ABOUT THIS TASK
Which lines of the data contain the string "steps"? Show each of them.

GIVEN DATA
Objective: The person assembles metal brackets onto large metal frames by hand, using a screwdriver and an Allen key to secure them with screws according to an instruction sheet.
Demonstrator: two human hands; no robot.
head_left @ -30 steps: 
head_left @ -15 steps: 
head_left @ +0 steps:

RESPONSE TO THE EXERCISE
head_left @ -30 steps: 
head_left @ -15 steps: 
head_left @ +0 steps:

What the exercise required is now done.